• [ACTIVITY]:
Please repeat the lines below exactly. Begin with the line containing "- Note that" and go on through the line containing "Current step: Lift".

• [Records drawn from a dataset]:
^^^^^^^^^^^^^^^^
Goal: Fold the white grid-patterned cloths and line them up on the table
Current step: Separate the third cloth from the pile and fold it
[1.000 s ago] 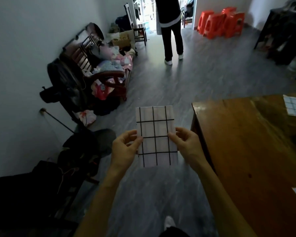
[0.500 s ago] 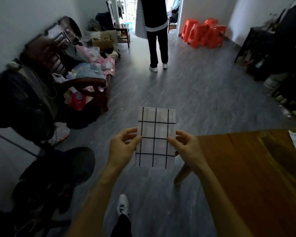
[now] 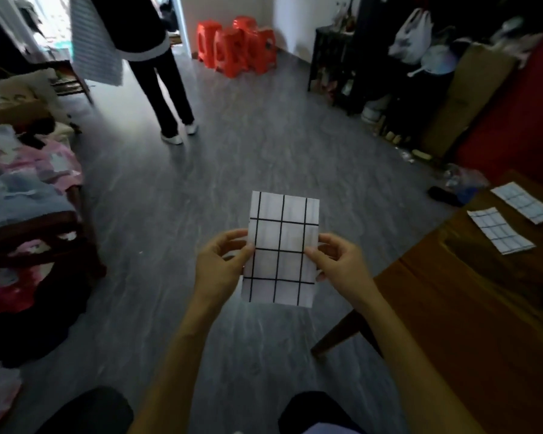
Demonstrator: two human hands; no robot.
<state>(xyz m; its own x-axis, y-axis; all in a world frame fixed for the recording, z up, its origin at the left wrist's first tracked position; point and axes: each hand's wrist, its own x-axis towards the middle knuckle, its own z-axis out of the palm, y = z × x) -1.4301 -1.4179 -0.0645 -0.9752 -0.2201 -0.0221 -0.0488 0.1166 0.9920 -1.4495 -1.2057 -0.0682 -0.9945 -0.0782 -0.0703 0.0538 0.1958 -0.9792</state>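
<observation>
I hold a folded white cloth with a black grid (image 3: 281, 249) upright in the air over the grey floor, left of the table. My left hand (image 3: 221, 261) pinches its left edge and my right hand (image 3: 334, 260) pinches its right edge at mid-height. Two more folded grid cloths lie flat side by side on the brown wooden table (image 3: 470, 308), one nearer (image 3: 500, 230) and one further right (image 3: 525, 202).
A person in dark trousers (image 3: 163, 89) stands on the floor ahead. Red plastic stools (image 3: 235, 45) sit by the far wall. A wooden bench piled with clothes (image 3: 29, 198) fills the left side. Bags and clutter (image 3: 414, 73) line the right wall.
The view has swung to the right, so the table's two laid cloths now show. My hands keep the same grip on the folded cloth.
</observation>
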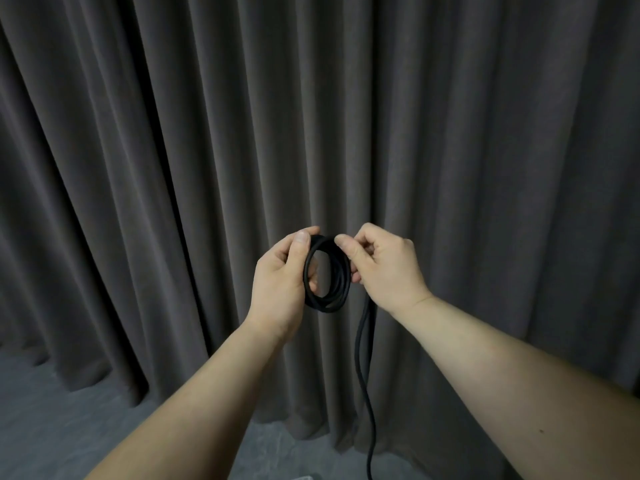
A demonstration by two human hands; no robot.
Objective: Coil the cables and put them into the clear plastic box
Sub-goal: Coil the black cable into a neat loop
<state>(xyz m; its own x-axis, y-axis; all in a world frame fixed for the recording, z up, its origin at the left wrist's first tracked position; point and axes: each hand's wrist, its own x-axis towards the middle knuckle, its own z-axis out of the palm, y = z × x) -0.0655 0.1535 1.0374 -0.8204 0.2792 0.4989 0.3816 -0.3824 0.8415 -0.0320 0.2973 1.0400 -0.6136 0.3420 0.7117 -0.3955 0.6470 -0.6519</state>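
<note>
A black cable (329, 299) is wound into a small coil of several loops, held up in front of me at chest height. My left hand (280, 278) grips the coil's left side, thumb on top and fingers through the ring. My right hand (384, 265) pinches the cable at the coil's upper right. From under the right hand the loose end of the cable (363, 375) hangs straight down and leaves the view at the bottom. The clear plastic box is not in view.
A dark grey pleated curtain (450, 133) fills the background and reaches the grey floor (69, 427). A small pale corner of some object (306, 477) shows at the bottom edge.
</note>
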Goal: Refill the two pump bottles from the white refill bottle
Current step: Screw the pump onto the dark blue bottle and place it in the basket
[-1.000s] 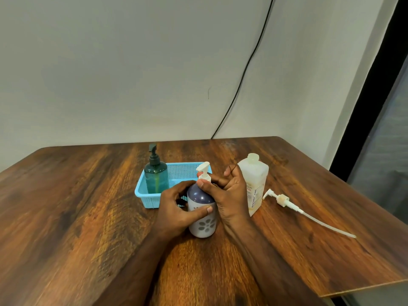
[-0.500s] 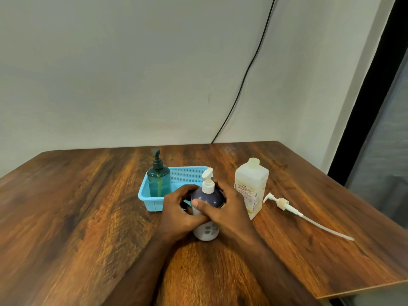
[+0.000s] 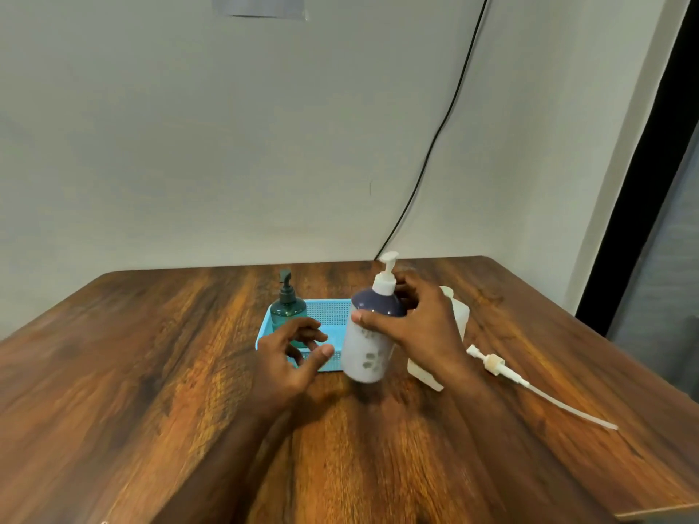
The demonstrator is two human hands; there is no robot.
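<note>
My right hand (image 3: 423, 327) grips the purple-and-white pump bottle (image 3: 368, 347) around its shoulder and holds it slightly tilted, lifted just off the table, its white pump head on top. My left hand (image 3: 289, 357) hovers just left of that bottle, fingers spread, holding nothing. The green pump bottle (image 3: 288, 310) stands in the left end of the blue basket (image 3: 329, 312). The white refill bottle (image 3: 455, 327) stands uncapped behind my right hand, mostly hidden by it.
A loose white pump head with a long dip tube (image 3: 529, 385) lies on the wooden table (image 3: 151, 372) to the right. A black cable (image 3: 435, 141) runs down the wall behind. The table's right edge is close.
My left hand has let go of the purple bottle and opened. My right hand has lifted the bottle off the table and tilted it, in front of the basket.
</note>
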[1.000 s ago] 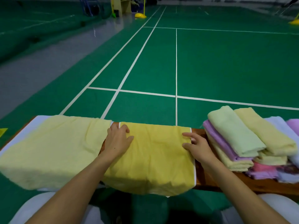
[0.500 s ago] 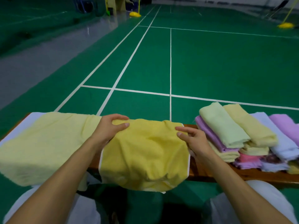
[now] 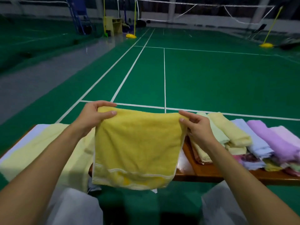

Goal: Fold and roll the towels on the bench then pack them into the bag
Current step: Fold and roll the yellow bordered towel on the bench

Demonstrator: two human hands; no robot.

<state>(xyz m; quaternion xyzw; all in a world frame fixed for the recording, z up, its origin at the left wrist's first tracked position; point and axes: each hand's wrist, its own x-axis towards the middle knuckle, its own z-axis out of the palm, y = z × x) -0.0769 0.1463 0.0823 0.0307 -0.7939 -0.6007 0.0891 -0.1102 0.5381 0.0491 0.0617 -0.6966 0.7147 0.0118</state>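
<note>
A deep yellow towel (image 3: 138, 146) with white trim hangs folded in the air above the wooden bench (image 3: 211, 173). My left hand (image 3: 94, 116) pinches its top left corner and my right hand (image 3: 196, 125) pinches its top right corner. Its lower edge dangles over the bench's near edge. A pale yellow towel (image 3: 48, 153) lies spread flat on the bench to the left. On the right sits a pile of folded towels (image 3: 243, 142) in green, yellow, blue, purple and pink. No bag is in view.
My knees in light trousers (image 3: 73, 207) are below the bench. Beyond it stretches a green court floor with white lines (image 3: 164, 78), a net (image 3: 203, 12) and yellow post bases (image 3: 131, 35) far off.
Both hands took hold of the yellow towel's far corners where it lay on the bench and lifted it, so it now hangs. The view tilted up.
</note>
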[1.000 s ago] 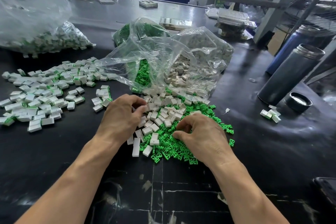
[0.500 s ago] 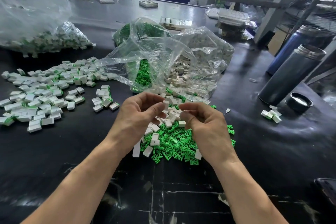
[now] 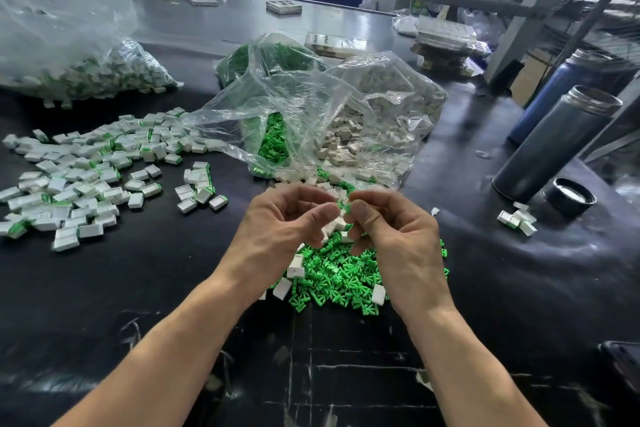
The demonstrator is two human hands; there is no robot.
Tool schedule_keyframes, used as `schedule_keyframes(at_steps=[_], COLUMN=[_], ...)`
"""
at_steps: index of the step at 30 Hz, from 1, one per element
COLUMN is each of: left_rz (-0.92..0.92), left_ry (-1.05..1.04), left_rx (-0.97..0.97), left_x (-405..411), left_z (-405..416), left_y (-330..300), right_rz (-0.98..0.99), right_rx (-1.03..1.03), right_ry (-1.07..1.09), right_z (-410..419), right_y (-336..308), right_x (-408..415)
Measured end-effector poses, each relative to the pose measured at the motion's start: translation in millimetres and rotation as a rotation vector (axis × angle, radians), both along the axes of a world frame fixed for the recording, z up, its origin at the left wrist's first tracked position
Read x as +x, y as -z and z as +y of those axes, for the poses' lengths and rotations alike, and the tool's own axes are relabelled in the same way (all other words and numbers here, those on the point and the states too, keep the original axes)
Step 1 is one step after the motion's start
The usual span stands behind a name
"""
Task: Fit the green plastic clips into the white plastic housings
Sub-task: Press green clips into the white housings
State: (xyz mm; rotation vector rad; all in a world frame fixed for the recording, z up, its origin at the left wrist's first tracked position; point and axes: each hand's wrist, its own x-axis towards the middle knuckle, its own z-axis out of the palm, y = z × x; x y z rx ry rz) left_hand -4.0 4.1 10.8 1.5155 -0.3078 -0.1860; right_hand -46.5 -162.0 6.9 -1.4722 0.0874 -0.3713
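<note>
My left hand (image 3: 287, 229) and my right hand (image 3: 391, 236) meet fingertip to fingertip above a heap of loose green clips (image 3: 336, 274) mixed with white housings (image 3: 282, 288) on the black table. A green clip (image 3: 347, 207) is pinched in my right fingers. My left thumb and fingers close on a small white housing, mostly hidden by the thumb. The two parts touch between the hands.
Finished white-and-green pieces (image 3: 86, 177) spread over the table's left. An open clear bag (image 3: 329, 121) of clips and housings lies behind the hands, another full bag (image 3: 79, 69) at far left. Two metal flasks (image 3: 554, 146) and a black lid (image 3: 569, 196) stand right. A phone corner (image 3: 623, 367) lies bottom right.
Both hands lifted off the heap, each with a part, and came together above it. They now hold the clip and housing against each other slightly higher.
</note>
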Motion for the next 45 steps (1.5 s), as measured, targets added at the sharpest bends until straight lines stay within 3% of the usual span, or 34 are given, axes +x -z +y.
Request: schedule_keyframes(at_steps=[8,13,22,32,39,45], left_rz=[0.132,0.109,-0.04,-0.098,-0.126,-0.116], left_ry=[0.001,0.022,0.157,0.069,0.086,0.01], left_rx=[-0.099,-0.112,0.088,0.223,0.249,0.297], left_x=[-5,-7,-8,-6,-7,-6], left_z=[-7,-7,-6,-6,-5,-4], left_y=[1,-1,-4,5,5,4], right_rz=[0.003,0.038,0.025,-0.02,-0.037,-0.029], right_rx=[-0.068,-0.135,-0.149,-0.131,-0.314,-0.288], right_ry=[-0.085,-0.049,-0.031,-0.03,-0.075,-0.034], right_z=[5,4,4,3,5,3], right_y=[0,4,4,2,6,4], right_x=[-3,-3,-4,-5,-4,-3])
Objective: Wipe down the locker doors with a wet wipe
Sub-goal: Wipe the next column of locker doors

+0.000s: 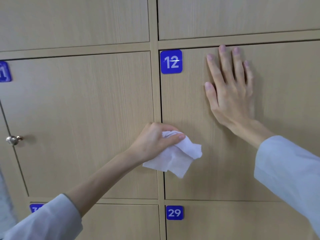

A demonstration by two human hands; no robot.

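Wet wipe bunched in the left hand, dangling below its thumb at door 12's edge; right hand flat, fingers spread, bracing above. Loose grip could drop it.

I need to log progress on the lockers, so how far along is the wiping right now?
Done: nothing can be confirmed; no door shows wet streaks or a visible difference. In hand: the left hand grips the crumpled wet wipe at the left edge of door 12, while the right hand presses flat on that door. Left: most of door 12, and seemingly door 11, door 29 and the upper doors.
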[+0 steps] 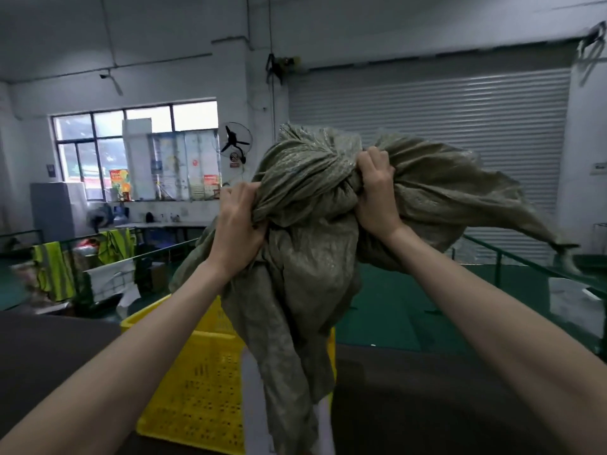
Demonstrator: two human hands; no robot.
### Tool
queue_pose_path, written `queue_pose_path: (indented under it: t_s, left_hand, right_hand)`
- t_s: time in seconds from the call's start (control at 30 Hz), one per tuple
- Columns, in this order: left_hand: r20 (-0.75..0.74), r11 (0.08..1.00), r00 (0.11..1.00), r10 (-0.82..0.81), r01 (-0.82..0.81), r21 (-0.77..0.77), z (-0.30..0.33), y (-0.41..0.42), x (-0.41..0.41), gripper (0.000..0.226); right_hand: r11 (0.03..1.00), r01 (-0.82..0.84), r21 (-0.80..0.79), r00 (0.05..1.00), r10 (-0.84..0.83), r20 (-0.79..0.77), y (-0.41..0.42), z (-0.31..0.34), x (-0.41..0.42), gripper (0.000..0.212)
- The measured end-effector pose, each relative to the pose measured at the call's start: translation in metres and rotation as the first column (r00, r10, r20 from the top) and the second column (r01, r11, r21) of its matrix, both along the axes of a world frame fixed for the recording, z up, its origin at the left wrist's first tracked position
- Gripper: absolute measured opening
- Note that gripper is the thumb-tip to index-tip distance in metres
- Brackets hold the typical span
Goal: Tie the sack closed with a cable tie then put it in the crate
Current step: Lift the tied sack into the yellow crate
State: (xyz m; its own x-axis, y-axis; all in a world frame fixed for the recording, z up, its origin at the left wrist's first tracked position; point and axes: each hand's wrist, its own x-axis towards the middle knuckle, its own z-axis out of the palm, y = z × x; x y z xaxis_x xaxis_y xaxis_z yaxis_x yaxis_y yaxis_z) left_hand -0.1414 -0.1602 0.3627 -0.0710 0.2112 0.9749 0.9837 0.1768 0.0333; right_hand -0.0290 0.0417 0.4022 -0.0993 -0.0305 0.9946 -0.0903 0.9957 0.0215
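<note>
A crumpled olive-green woven sack (308,205) is held up in the air at chest height, its loose cloth hanging down in front of a yellow perforated plastic crate (193,385). My left hand (238,229) grips a bunched fold on the sack's left side. My right hand (374,192) clutches a gathered bunch near its top right. The crate stands below and slightly left of the sack, partly hidden by the hanging cloth. No cable tie shows in view.
A dark table surface (49,359) lies at the lower left and lower right. Green metal railings (505,254) run behind, with hi-vis vests (52,267) draped at left. A closed roller shutter (427,133) and a wall fan (235,141) stand behind.
</note>
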Motion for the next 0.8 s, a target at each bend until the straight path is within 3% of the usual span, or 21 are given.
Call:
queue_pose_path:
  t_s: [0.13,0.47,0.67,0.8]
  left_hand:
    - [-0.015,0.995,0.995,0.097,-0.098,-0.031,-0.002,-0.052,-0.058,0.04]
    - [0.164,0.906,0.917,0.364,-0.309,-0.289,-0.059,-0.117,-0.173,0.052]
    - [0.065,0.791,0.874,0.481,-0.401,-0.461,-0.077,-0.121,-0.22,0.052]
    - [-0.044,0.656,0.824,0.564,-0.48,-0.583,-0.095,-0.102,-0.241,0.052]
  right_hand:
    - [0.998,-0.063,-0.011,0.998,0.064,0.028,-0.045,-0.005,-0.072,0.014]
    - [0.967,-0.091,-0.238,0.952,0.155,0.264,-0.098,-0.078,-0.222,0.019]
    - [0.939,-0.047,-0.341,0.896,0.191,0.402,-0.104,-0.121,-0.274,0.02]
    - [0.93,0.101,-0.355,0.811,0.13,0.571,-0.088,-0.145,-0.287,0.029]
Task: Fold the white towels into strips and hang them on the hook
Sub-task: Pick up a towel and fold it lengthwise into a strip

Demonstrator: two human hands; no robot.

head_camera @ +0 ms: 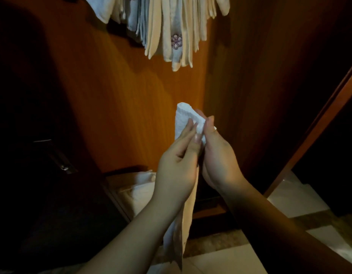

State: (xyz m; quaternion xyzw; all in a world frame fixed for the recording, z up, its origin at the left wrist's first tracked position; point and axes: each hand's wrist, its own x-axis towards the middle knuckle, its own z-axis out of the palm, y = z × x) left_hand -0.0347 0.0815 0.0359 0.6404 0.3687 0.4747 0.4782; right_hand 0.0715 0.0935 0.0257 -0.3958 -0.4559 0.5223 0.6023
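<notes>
We hold a white towel (183, 123) up in front of the orange wooden wall (115, 107). It is folded into a long strip, and its end hangs down between our arms. Our left hand (177, 161) pinches the top of it, with fingers curled on the cloth. Our right hand (220, 155) grips the same top part from the other side. Above us, many folded towels (171, 32) hang in a bunch. We cannot see the hook.

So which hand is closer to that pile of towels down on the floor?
Left. The left hand is just right of the pile of towels; the right hand lies farther right.
</notes>
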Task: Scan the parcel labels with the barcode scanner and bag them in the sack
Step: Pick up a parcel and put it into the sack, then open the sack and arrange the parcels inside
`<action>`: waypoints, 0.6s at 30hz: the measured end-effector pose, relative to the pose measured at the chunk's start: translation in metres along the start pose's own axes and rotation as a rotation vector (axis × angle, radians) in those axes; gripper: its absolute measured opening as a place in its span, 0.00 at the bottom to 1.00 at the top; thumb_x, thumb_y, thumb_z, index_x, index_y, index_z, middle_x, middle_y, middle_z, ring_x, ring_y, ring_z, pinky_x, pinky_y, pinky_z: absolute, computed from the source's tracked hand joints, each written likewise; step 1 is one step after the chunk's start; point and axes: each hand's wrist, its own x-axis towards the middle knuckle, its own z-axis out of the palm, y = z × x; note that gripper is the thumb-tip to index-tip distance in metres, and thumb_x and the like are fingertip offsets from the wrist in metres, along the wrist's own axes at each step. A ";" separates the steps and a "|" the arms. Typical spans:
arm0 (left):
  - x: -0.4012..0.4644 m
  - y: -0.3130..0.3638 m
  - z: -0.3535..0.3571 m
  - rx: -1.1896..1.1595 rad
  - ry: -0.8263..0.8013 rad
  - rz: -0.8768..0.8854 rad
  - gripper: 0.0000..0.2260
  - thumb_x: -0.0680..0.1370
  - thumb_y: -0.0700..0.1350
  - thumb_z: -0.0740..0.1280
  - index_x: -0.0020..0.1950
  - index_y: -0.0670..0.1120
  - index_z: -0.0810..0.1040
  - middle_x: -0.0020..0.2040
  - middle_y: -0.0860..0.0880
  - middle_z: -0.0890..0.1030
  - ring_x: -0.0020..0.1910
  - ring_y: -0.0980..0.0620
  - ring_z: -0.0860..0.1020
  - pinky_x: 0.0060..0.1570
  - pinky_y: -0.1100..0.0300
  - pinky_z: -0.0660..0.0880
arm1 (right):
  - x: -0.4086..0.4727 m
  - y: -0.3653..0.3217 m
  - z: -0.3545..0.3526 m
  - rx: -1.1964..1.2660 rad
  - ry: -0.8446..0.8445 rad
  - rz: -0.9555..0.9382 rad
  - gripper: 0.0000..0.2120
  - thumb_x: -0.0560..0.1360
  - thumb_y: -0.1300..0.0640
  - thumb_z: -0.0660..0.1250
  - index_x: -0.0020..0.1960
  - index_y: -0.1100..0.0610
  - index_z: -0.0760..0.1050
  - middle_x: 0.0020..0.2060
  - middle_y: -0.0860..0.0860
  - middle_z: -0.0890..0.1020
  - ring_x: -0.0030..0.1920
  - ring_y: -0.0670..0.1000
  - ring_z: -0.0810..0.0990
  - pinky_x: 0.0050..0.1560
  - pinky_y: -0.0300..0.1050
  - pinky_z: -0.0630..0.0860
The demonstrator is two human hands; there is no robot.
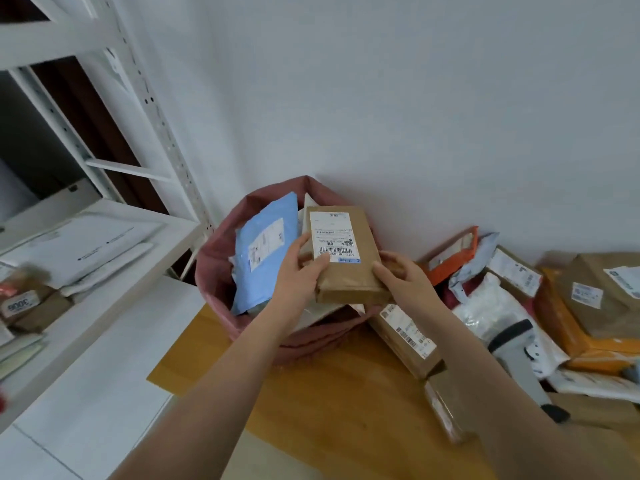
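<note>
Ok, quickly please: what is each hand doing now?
Left hand: holding the brown parcel over the sack.
Right hand: holding the same brown parcel.

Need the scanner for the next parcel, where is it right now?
In the head view the barcode scanner lies low on the right, on a white plastic mailer in the parcel pile, just right of the right forearm; neither hand holds it.

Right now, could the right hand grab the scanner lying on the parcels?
Probably not at once: the right hand helps the left hand hold the brown parcel over the sack. The scanner lies uncovered nearby, so once freed, yes.
</note>
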 end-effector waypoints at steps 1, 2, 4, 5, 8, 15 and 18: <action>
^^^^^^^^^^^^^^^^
• [ANSWER TO THIS PROBLEM]:
- Note that gripper is the thumb-tip to index-tip distance in metres
- Brackets hold the typical span
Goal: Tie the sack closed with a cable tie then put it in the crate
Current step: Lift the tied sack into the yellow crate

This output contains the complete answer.